» EXERCISE DIRECTIONS: Each line of the material must reappear unchanged in the answer.
+===+
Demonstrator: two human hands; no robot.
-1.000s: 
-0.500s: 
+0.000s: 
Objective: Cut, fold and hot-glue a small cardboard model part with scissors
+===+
» WRITTEN REPLY:
Demonstrator: two human hands; no robot.
-1.000s: 
-0.500s: 
+0.000s: 
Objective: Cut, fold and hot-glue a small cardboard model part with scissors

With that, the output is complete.